Ainsi, le souhait de la Direction Départementale de l’Agriculture nous semblait discutable. Et nous avons essayé d’en discuter dans chaque département. Il a fallu que les riverains du Blavet et du Scorff se rejoignent le 29 novembre 2002 formant un premier groupe d’une cinquantaine de riverains à Plouay, dans lesquels nous avons nombre d’adhérents, pour réclamer des  réunions localisées avec informations pour chaque cas et ce, en présence des agents de la Direction Départementale de l’Agriculture, des membres des associations auxquelles ils sont affiliés, leurs conseillers et les représentants des instances communales et locales.

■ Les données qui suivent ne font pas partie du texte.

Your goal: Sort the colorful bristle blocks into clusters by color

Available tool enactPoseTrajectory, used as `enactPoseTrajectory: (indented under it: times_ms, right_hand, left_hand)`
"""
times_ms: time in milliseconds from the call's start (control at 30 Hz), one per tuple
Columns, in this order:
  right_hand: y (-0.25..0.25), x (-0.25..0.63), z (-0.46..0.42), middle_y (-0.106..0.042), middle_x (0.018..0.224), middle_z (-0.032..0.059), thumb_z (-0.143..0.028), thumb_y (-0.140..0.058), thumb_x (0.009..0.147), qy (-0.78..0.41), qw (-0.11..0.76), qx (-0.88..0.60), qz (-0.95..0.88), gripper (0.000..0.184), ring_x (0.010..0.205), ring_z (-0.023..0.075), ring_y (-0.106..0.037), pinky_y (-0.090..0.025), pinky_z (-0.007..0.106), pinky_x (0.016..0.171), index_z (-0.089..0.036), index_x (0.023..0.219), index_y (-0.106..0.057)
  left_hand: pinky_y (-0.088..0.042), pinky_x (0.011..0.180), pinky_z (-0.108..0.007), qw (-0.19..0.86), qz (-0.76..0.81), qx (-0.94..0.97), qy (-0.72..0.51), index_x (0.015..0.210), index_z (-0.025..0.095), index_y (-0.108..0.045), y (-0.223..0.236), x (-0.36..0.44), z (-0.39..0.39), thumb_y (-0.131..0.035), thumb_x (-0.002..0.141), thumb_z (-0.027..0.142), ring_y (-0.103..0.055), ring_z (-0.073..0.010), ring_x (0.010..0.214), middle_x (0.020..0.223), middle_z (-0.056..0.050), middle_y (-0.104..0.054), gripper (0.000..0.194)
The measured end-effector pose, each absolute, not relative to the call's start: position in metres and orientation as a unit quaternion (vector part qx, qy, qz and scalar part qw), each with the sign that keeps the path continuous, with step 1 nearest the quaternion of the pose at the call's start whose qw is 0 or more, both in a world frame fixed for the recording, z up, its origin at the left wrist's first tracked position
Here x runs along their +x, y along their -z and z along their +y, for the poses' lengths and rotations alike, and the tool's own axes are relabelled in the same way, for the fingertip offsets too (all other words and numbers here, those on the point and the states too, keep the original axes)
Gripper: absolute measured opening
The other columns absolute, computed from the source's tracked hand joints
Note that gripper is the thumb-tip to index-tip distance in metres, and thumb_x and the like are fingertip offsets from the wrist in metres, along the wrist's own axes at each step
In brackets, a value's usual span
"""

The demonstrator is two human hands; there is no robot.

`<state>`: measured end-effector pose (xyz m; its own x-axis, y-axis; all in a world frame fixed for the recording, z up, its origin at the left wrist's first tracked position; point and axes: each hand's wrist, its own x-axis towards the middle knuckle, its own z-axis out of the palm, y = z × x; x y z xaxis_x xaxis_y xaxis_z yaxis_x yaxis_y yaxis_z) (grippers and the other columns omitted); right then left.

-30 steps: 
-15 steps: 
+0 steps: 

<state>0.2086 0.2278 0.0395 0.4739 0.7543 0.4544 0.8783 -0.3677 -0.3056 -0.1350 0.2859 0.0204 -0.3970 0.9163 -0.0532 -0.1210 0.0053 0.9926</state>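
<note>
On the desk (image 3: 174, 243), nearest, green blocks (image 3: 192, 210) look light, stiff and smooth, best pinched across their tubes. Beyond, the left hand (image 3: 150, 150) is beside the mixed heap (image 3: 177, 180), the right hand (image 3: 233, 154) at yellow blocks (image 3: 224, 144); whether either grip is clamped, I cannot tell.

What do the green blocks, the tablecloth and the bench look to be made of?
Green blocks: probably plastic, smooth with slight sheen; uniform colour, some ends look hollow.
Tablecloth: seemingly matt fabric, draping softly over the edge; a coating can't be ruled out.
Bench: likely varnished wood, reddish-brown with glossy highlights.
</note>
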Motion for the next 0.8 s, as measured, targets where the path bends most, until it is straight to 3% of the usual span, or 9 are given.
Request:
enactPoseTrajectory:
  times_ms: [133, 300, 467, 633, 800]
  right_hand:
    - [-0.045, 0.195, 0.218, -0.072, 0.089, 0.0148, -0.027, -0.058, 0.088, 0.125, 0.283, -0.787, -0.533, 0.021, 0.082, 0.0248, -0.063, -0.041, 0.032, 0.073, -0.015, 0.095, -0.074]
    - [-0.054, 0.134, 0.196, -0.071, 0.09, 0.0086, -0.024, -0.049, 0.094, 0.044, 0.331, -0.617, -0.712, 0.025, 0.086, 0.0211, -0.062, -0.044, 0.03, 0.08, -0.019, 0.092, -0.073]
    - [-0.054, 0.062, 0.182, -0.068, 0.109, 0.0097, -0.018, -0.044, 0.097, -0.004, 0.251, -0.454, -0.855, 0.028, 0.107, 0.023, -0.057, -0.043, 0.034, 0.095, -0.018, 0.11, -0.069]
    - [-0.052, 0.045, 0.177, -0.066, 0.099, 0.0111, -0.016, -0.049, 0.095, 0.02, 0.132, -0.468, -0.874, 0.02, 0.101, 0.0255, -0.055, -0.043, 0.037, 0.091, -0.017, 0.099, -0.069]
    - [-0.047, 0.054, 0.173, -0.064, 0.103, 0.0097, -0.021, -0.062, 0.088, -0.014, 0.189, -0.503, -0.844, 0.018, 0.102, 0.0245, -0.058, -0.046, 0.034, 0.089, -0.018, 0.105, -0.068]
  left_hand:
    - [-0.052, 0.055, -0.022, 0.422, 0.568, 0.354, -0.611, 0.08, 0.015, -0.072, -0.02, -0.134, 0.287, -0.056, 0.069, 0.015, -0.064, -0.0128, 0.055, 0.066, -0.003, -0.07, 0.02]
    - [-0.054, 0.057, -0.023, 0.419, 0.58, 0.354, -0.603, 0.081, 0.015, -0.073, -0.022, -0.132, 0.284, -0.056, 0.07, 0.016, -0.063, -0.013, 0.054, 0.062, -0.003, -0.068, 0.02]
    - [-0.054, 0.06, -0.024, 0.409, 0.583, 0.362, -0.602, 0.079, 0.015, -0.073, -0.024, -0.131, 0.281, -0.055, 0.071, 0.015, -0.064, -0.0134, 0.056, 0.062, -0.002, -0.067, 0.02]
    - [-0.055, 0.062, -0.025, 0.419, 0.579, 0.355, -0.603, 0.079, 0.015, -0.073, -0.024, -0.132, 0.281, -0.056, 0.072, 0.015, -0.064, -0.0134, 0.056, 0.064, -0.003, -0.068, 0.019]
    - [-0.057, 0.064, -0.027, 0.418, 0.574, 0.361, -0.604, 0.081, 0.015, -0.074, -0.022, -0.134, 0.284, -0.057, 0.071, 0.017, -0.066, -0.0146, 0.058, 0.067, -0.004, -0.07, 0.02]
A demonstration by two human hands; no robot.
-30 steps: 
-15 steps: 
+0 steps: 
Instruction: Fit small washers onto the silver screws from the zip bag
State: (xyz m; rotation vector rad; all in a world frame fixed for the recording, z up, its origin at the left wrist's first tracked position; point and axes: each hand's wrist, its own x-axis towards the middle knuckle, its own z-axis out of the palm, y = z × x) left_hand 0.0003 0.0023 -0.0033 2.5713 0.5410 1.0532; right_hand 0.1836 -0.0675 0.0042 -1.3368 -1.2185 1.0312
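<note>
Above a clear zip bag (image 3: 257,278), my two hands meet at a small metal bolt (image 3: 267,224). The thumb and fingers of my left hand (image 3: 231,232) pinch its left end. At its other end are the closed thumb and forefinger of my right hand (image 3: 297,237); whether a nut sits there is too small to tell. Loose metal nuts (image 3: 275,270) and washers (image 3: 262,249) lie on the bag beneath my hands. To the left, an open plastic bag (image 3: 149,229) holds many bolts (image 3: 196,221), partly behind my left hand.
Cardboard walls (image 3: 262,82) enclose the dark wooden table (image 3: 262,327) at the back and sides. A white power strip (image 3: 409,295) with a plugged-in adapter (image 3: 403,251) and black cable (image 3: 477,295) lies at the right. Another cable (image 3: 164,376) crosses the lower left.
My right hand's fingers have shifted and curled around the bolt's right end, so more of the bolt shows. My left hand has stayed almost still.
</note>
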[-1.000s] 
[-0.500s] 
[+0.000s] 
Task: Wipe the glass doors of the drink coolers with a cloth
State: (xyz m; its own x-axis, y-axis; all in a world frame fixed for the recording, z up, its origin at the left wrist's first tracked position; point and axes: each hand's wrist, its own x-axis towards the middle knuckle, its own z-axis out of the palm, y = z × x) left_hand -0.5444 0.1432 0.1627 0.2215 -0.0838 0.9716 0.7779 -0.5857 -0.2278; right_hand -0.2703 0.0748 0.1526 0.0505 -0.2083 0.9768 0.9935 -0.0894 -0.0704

Ce groupe-ci, réuni, a donc réagi et constitué un bureau destiné à prendre les contacts nécessaires avec les administrations concernées afin de négocier les termes d’un accord pour chaque cas particulier en souhaitant l’intérêt soulevé aux fins de stopper toutes autres réactions devant le Tribunal de Grande Instance. Le Président de l’ASMB et moi-même demeurons à la disposition des riverains pour les aider . Contacter aussi la FDMF qui dispose d’une équipe juridique dont je fais partie.

Philippe Borgella
Note: une passe à poissons coûte 23 000 € par mètre de hauteur de chute.